Once the dodo hits the fan in the financial world, everyone bails. You would,
too, if you thought your money at Lehman was in jeopardy, which it probably
is. The "run on the bank" dropped Bear Stearns. Today's Lehman news
focuses on management's desperate attempts to raise capital. It's selling assets
and scouring the world for new capital. Shortly, it will announce a huge quarterly
loss. Rumors are flying. Sadly, Lehman is doing a lousy job responding.
Today's
Wall Street Journal sums it up:
Lehman Is
Seeking Overseas Capital
Lehman Brothers
Holdings Inc., facing a sharp decline in its stock that will make it more
difficult to raise fresh capital, may look to a foreign land for a strategic
partner.
The Wall Street
firm has managed to raise capital from a rich base of existing U.S. shareholders,
but this week reached out to overseas investors, including at least one in
South Korea.
The firm has
a long history in South Korea, an effort led by the firm's well-connected
vice chairman Kunho Cho. The options for Lehman include the Korea Development
Bank and Woori Financial Group. One person familiar with the situation said
it is unlikely Korean Investment Corp., an investor in Merrill Lynch &
Co., would be an investor.
The news comes
during a rough week for Lehman, whose stock topped the New York Stock Exchange's
most-active list Tuesday and closed down 9.5%, or $3.22, at $30.61 on the
New York Stock Exchange. Tuesday's trading wiped $1.72 billion off of Lehman's
market value and the closing price was Lehman's lowest since August 2003.
Tuesday, The
Wall Street Journal reported that Lehman, which is set to post one of the
biggest quarterly losses in its history, was considering raising fresh capital.

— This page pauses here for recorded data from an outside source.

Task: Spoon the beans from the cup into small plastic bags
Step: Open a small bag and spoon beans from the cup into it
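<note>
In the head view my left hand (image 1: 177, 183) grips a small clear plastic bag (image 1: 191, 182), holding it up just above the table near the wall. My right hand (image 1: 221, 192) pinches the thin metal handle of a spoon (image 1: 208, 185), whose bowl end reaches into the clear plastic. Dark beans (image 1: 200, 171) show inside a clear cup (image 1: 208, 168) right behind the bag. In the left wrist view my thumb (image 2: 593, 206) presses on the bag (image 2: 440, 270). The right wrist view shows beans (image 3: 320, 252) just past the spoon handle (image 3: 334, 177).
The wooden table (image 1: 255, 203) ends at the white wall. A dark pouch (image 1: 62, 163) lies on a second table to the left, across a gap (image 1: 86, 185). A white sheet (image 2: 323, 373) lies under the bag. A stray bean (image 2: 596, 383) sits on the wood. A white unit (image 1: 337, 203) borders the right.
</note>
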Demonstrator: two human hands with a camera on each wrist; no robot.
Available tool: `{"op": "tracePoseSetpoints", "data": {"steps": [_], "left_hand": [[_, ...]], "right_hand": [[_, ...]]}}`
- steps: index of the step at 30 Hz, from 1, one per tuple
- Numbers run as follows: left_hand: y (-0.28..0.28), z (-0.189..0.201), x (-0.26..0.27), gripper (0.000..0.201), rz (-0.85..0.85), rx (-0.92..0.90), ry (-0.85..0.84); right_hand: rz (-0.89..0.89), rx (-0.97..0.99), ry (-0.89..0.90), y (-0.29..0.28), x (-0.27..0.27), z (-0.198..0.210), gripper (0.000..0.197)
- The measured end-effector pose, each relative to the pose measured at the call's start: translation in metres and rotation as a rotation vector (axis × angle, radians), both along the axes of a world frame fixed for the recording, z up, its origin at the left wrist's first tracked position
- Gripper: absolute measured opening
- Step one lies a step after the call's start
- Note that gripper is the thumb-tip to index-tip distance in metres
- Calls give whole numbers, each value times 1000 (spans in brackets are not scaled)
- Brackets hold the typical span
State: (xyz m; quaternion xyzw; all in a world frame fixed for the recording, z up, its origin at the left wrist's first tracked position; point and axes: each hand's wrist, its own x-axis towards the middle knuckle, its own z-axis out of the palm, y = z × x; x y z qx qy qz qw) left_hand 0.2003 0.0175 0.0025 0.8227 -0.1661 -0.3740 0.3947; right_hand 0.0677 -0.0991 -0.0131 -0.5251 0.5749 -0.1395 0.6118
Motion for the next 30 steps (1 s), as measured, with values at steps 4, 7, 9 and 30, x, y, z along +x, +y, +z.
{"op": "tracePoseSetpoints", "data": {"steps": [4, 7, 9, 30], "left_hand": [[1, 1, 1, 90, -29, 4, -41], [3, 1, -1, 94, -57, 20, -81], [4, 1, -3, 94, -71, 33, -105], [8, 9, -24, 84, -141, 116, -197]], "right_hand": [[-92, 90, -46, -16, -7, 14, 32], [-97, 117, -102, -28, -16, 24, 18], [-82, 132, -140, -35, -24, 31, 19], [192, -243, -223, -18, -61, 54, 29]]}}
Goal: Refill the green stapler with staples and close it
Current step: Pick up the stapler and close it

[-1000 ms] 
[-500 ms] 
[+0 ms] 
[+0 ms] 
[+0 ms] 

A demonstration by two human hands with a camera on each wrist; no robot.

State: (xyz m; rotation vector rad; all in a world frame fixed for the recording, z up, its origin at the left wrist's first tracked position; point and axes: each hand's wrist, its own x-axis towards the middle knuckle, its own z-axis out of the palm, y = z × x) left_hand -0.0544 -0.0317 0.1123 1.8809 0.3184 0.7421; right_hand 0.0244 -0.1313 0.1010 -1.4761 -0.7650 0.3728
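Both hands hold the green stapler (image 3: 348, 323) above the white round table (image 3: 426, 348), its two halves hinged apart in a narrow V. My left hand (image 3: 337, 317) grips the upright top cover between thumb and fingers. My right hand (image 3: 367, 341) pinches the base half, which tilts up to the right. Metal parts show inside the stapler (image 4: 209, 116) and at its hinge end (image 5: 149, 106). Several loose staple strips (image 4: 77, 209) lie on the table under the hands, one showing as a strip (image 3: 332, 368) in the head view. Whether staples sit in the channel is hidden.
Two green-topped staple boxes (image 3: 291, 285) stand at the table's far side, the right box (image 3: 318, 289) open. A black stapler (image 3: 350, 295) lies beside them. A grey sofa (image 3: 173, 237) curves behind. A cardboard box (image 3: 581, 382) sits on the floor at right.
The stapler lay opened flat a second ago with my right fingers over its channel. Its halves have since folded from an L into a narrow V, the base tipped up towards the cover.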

Analysts and Wall Street executives believed the capital raise could top $4
billion. Lehman maintains it is well positioned to weather the current credit
crisis and said raising capital is simply one of many options it considering.
The Wall Street
firm's shares had tumbled nearly 15% at one point Tuesday as investors who
feared their stakes would be diluted sold shares and rumors flew on trading
desks that Lehman had gone to the Federal Reserve for funds. Lehman said that
wasn't true.
But a second
rumor, that Lehman was buying back shares, turned out to be true, people familiar
with the situation said. Such buying helped the stock pare its losses Tuesday.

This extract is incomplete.